Moved from PaulGraham:
Paul Graham seems to think that databases are of little use because they were not helpful in his successful e-stores project. I agree that databases may not shine in such an environment because each store is mostly independent from another. Saving strings of Lisp lists is plenty sufficient in such an environment. There is no need for significant or complex cross-store queries, etc. I think this has misled Paul about the uses and possibilities of databases in other business environments, where such independence is less common.
Using EssExpressions as a replacement for a database strikes me as the same sort of folly as using ExtensibleMarkupLanguage (more specifically, files written in the aforementioned formats) as a database. And which XML proponents (some of 'em) are roundly abused for in XmlIsaPoorCopyOfEssExpressions
Both "replacing the database with S-Expressions" and "... with XML" betray a fundamental misunderstanding what a database is for; it's not just a data store.
You do not need a database in every application. Move over it.
For performance reasons, that may be one case where the advantages of databases would not be readily realized. Each individual customer (store owner account) is probably not going to need different complex, changing queries. A simple to-spreadsheet-like dump is probably sufficient. If they grow too large for click-and-play e-stores, then they would probably just create a new website of their own or use more sophisticated store management software from higher-end vendors like IBM. I don't think Yahoo intends their individual e-stores accounts to scale all the way up to Walmart-like size on a regular basis and most of them are indeed niche markets with rarely more than 100 products. It would be an unacceptable performance and complexity penalty to cater to the big stores, less than one percent of their market. I am generally pro-database because of the flexibility and growth potential they offer, but in this specific case, Paul seems to be right. --top
Perhaps, I don't know enough about the e-stores application to make a fully-informed comment with regards to whether or not this was a good architectural decision. If the application never requires concurrent access to the data store, the application takes care of data integrity, and good backup policies are implemented and executed; this might well be a reasonable decision.
Perhaps in the future Paul may had worry about targeting bigger stores, but worrying about that early on is too much against YagNi and FutureDiscounting in my opinion. It is like worrying about where you are going to park your Yacht before you can even afford your first employee.
Here is one of the larger Yahoo's Store customers: http://store.yahoo.com/nasa/ As you can see, they have probably around 300 or so items. I have not seen any that have a thousand or more items.
I have encountered a similar need pattern in other projects (which I can't give specifics on yet, so will use the store example, but perhaps a more traditional store). There may be a lot of "local" activity, but also shared activity. For performance reasons some partitioning may be in order. Thus, it makes sense to partition by location. For the sake of discussion, lets assume that one set of entities tend to be location-specific and another set shared.
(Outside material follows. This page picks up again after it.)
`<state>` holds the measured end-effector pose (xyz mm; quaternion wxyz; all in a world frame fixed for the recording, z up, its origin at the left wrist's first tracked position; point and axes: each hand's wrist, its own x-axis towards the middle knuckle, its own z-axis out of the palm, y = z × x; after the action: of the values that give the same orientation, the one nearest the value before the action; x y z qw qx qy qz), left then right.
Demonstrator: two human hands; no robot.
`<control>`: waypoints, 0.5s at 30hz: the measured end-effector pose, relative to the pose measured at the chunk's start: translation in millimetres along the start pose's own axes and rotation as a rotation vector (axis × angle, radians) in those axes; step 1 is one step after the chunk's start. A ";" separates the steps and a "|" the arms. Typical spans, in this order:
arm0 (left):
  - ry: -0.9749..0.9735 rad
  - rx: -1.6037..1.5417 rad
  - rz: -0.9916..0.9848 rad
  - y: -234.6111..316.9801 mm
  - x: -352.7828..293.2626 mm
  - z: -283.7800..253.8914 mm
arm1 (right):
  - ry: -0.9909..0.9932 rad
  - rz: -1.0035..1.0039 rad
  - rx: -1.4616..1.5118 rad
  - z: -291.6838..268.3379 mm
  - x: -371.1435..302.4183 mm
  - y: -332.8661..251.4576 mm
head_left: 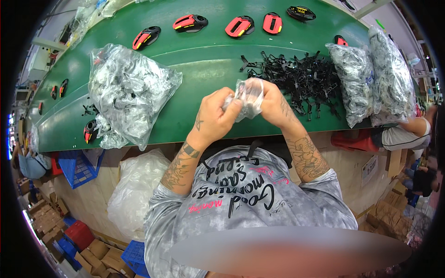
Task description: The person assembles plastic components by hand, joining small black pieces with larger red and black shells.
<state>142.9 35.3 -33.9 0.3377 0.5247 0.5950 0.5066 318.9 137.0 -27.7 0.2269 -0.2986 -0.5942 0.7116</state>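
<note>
The left hand and right hand pinch a crinkled clear bag over the bench, near the black plastic parts, seemingly parting or gathering it, though folds hide which; next calls for firm, opposed pinching.

Wide fisheye view from the wearer's head, aimed downward
From close above, it looks past the grey printed T-shirt to the left hand and right hand, then across the green workbench; straight edges bow toward the rim, where cardboard boxes lie farther off.
</note>
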 end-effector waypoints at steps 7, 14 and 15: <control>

For example, the store product catalog may be central. However, individual store sales could perhaps be stored locally. Each store or store region would have it's own Sales table. But they would not have different names. Thus, the app developer does not have to worry about which store they are programming for. If they later combine them into one central Sales table, nothing would change in the app code.
In theory one can partition the database into the shared portion and the local portion to help distribute the work-load. Ideally it would be transparent to the application developer so that the app could be later centralized if needed without code rework. They may not have to know or care if a table is physically local or at a central place. I can see some complications in generating unique record IDs however, if there are no decent domain keys. ID generation may involve algorithms that put location-specific info into the keys. For example, each location may be assigned a range of ID values and new IDs are generated within that range per location. Thus, there would never be an ID collision. The ID generation could be setup as an INSERT trigger so that app developers don't have to worry or care about how IDs are generated (which is generally the case with INSERT anyhow for non-domain keys).
If the central office wants to do a query that searches or sums across multiple locations, then internally the database could do an internal UNION of the tables, such as the Sales table. I believe the BigIron RDBMS have this capability, but I have not implemented it myself. I may have used it without ever knowing it, which is how it should be to an app developer. Any war stories out there?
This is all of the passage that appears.